A Fall From Grace
In short, it’s nuts.
In your average movie, helicopter shots are just for decoration. The camera soars over a breathtaking landscape or cityscape to show off the scenery and the production budget. These glorified establishing shots make the scale and the scope of the movie appear to be more expansive, even if they really aren't.
In Baran bo Odar's first-rate thriller "The Silence," the aerial panoramic images, which survey undeniably gorgeous slices of Bavarian countryside, express so much more. This is a movie about the gaps between two points in time and space — the murders of two young girls in the same spot, 23 years apart — and the invisible connections the deaths forge between people: Peer (Ulrich Thomsen), the maintenance worker who rapes and kills Pia (Helene Doppler); Timo (Wotan Wilke Mohring), his passive accomplice; Elena (Katrin Sass), Pia's mother, who still takes flowers to the memorial on the bucolic spot where her daughter died; Krischan Mittich (Burghart Klaussner), the retired police detective haunted by his inability to solve Pia's homicide; the Weghamms (Roeland Wiesnekker and Karoline Eichhorn), whose daughter, Sinikka (Anna Lena Klenke), becomes the second victim; Matthias Grimmer (Oliver Stokowski), the lead investigative officer on the new case who believes it's merely a copycat killing, and his partner, David Jahn (Sebastian Blomberg), a damaged soul mourning the recent loss of his wife to cancer, who detects more personal links between the crimes.
The overhead images from helicopters and cranes are integral to the telling of the story, but also essential to tracking its reverberations. The twin killings in "The Silence" aren't just crimes against individuals; they're crimes against the natural order.
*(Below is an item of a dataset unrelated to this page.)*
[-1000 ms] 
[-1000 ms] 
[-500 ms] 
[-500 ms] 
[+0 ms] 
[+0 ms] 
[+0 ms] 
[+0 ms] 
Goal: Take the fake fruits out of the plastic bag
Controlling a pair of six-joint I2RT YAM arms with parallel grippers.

Sometimes the aerial views are simply date-stamped chapter markers, dividing the narrative into discrete blocks of time; sometimes the camera rises as if tracing a silent howl of grief across the temporal and spatial landscape; sometimes they feel like the manifestations of an objective moral intelligence — not a "God's-eye-view," exactly, but a kind of cosmic perspective tracing the marks human beings make upon the Earth, literally and figuratively.
The film begins on a sizzling day in July, 1986. The camera closes in on two brown exterior doors in an anonymous apartment complex. Behind one of them, two men sit in semi-darkness, watching a grimy 16mm amateur bondage movie. A fan buzzes in the corner and an amber sliver of afternoon sunlight is exposed under the blinds. When the film runs out, the two men silently exit the building, walk to the garage and get into a car. They act with solemn determination, having apparently reached some sort of unspoken agreement about where they're going and what they plan to do. The camera watches them — and the heedless everyday life all around them — from directly overhead. Until their vehicle comes up on a girl riding her bike beside the road, the view shifts to ground-level; in a chilling moment, she veers off the highway and down a perpendicular dirt road, riding directly away from the camera. The car passes by and, seconds later, backs into the frame and turns down the side road after her.
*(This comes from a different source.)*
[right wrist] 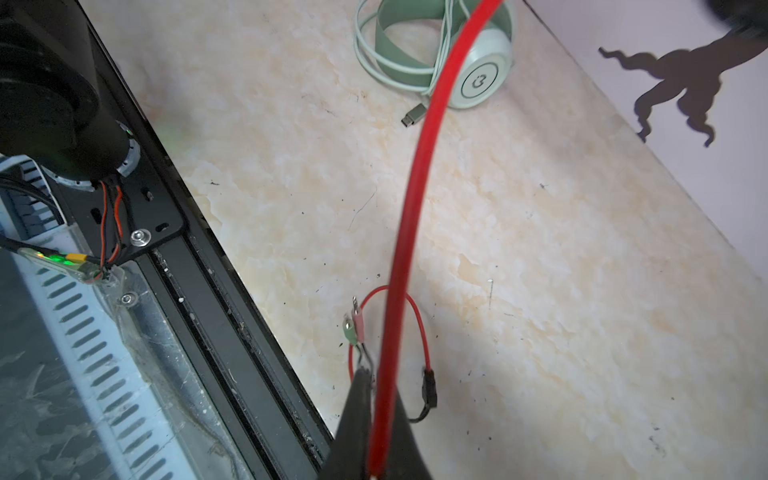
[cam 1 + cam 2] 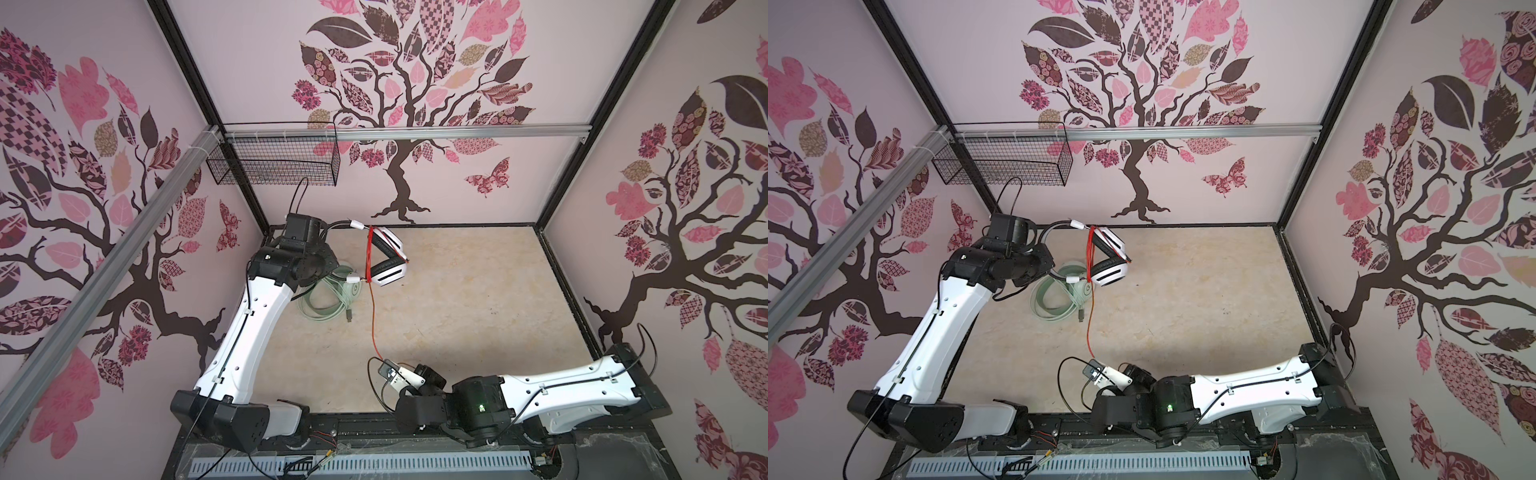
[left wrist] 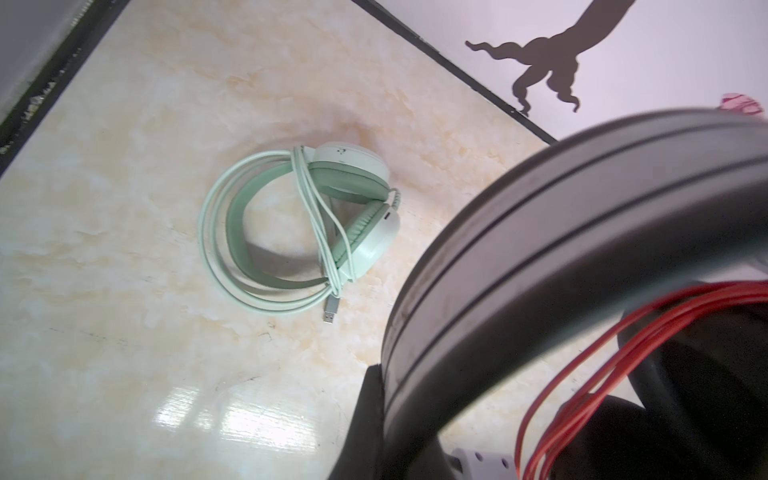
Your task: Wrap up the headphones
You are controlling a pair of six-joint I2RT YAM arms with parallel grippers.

In the last decade or so, the northern Europeans have surpassed the Americans in the making of deeply unsettling thrillers that are gripping to watch and stay with you afterward — from the "The Girl with the Dragon Tattoo" (2010) trilogy to "The Bridge" ("Bron/Broen") on television. American thrillers tend to be polished but stay focused on the superficial; they're mainly about action, about interchangeable people and machines doing things. They leave out the juicy stuff that's harder to convey — like who the people are, how they feel, what motivates them (beyond the formulaic contrivances necessary to the plot), and the physical and psychological details of the worlds in which they live. But this is what immerses you in a movie, not the simple mechanics of plot and action.
The obvious comparison here (girl murdered in the countryside of a Scandinavian nation; two flawed detectives investigate; grief-stricken parents) is "The Killing." But that was a popular Danish TV series (later, a not-that-popular American one on AMC), and "The Silence" is a German film. This isn't exactly a whodunit; we know the killer (of the first victim, anyway) from the start. We're witnesses to her brutal death, obscured by stalks of wheat in the vast field where her life ends. The mysteries here are larger, deeper, more ineffable than the purely practical concerns of crime-solving: motive, means and opportunity.
What's exceptional about "The Silence" is its style — the kinds of textures and colors that create memorable moments like those above. At times I was reminded of the symphony of grief reverberating through Twin Peaks after the discovery of Laura Palmer's body in the pilot of David Lynch's landmark series; the maddening, unresolved ambiguities of Bong Joon-Ho's "Memories of Murder," and David Fincher's "Zodiac," another film in which certain answers remain known and unknown at the same time. "The Silence" is the not-knowing.